This is the day that the Lord has made, let us rejoice (that its Friday) and be glad. I am tired today. I have been in overdrive lately, working desperately hard to keep up with housework, laundry, and life and I feel like I walking on a tightrope. Maybe its just me, but I feel like I am not succeeding with it. It just seems like there is so much tension in my life-from the tightness in my neck and upper back to the air that I breathe, and I am not enjoying that.
I don't think any of this will change, because my life is going to remain crazy and I don't see it slowing down anytime soon. I actually am going to have to add some stuff to my life-like walking the puppy dog. My laziness is not fair to him, and I don't want him to have any issues because I park myself on the couch. What I would love, love, love is if we did it as a family after dinner but I think I have a better chance of winning the lottery than that happening.
There are a lot of things that I wish would improve or change in my life, and while I am making progress towards it, the progress isn't fast enough. I am a consumate type A personality, and I want to see a difference now dang it! I want to have lost the weight and toned up. I want to have my house in order, and the freezer fed etc. I want to be able to putter in the garden and have that going.
Part of my biggest issue is I have a hard time waiting for someone else to do whatever. Its where I have failure on various committees-because I feel that so & so needs to do more. I remember as a kid having to do a project with someone else, and I always wound up with the biggest slacker (I think that maybe God was trying to teach me something in moments like this)and I had to carry most of the weight. It would frustrate me and irritate me to no end and I would basically want to blow a gasket. Some things have not changed in my world. I want things done NOW, and I don't like to wait.
Its hard for me to be dependent on others, because in my life experience, if you are dependent on someone you will be let down. I also have had to constantly prove myself over and over and over. I don't know if its because that's just a personality flaw, or if it really is true. Even at home, I feel like I have to keep proving myself, that I truly am worthy of these blessings.
Speaking of home life, my little man & I have fallen into an awesome groove at bedtime now. We go through our checklist, and get things done. Cleaning up his room and the family room no longer require tears or yelling. I know that my version of clean & the big man's are a little different, but it works for me. The stuff is off the floor, and it doesn't look like total crap. I mentioned that the other day that the little man & I cleaned the family room, and he then mentioned what we didn't do in there. Ouch, but he's right I didn't dust or use furniture polish. However, in my defense, I did remind him picking up a rag and furniture polish wouldn't be bad for him either. Touche.
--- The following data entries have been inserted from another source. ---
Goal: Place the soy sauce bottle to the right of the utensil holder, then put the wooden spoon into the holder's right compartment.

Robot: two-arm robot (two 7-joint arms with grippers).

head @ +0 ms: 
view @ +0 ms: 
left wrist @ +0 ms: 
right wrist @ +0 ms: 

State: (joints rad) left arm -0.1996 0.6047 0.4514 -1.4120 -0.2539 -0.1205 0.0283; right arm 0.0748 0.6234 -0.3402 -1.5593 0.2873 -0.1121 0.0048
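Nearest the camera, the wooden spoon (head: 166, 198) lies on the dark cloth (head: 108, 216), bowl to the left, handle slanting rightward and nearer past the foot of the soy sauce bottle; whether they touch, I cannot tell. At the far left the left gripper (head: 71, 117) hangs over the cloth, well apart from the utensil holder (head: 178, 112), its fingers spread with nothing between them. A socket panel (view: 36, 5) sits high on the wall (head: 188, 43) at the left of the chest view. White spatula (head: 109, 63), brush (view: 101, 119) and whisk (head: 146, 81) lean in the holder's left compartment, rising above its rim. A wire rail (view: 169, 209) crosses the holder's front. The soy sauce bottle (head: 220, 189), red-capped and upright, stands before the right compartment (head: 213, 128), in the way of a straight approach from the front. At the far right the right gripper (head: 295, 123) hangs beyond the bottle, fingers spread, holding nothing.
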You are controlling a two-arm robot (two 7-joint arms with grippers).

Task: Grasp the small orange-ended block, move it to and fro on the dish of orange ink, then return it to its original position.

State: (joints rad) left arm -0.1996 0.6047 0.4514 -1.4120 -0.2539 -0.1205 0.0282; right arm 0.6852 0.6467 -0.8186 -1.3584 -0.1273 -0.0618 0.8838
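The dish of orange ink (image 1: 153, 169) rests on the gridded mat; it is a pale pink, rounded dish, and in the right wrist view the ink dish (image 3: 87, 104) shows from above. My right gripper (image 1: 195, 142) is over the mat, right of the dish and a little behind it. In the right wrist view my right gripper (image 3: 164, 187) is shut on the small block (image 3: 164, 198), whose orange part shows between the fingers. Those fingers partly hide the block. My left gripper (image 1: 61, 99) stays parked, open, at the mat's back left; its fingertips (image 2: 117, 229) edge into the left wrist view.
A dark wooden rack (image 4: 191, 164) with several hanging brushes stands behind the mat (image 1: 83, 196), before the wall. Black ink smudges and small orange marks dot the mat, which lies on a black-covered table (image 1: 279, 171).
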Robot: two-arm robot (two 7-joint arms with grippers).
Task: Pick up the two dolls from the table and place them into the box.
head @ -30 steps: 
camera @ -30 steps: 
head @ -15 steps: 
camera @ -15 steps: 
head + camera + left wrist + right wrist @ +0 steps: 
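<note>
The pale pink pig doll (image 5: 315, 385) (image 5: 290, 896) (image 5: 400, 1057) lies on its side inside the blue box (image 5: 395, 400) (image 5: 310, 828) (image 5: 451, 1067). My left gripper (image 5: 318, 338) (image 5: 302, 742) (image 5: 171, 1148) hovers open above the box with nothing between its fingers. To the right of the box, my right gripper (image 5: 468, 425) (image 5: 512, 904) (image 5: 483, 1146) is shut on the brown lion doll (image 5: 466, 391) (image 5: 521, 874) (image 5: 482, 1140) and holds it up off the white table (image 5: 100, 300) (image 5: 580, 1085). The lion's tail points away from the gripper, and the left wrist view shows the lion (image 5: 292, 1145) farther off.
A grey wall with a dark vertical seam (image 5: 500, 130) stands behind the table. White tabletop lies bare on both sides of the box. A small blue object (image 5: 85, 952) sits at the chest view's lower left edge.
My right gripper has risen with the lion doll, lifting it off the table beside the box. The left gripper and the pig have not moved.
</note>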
I am just really loving the fact that I don't have to yell, beg, plead, etc. at bedtime for the most part. I still have some insecurities about my mothering abilities, that I am not doing a good enough job, but I think that my son is not incredibly traumatized yet. I am enjoying being with him, playing with him and even just talking to him. However, I can live without his latest obession, burping. But I've been told by friends that its normal 7 year old boy behavior. I love to do things with him and just be. I am so blessed to be his mommy, and I am loving it so much every minute with him. Just not so much with the burping constantly. You know its gone too far when he burps his prayers and burps I love you.
That being said, I do also wish for some time alone with the big man. I would love for us to go out on a date-I don't care if its to go for coffee, but just even an hour together to just be would make me happy. I'm not asking for dinner and a movie (or bowling-I want to do that as a family). Heck I'd settle on sitting on the deck, looking at the stars. But this is where my type A-ness can cause problems, because just because I want something doesn't mean its going to happen. Not everyone agrees with my line of thinking. I guess I shouldn't be asking friends for advice on things because it usually causes me some discomfort. Discomfort that I am living up to that standard or what not.
I remember talking to the wife of a client and she said that she loved saying the rosary every night with her husband. I felt a twinge of jealousy, because I don't have something like that in my life. I talked to another friend, and she and her family went hiking together last weekend. Once again, I felt a little jealous. Another was talking about date night plans for this weekend. It rather threw me off balance, because there are things that I want to do, but they don't get done. So, I have two options-I can suck it up and deal, and just forget about it or I can make things happen for myself. Either way, I need to stop whining because its not an attractive personality trait.
I guess the type A side of me is not always an attractive trait either, but it does allow me to get a lot of stuff done in my day. Being in overdrive has its perks.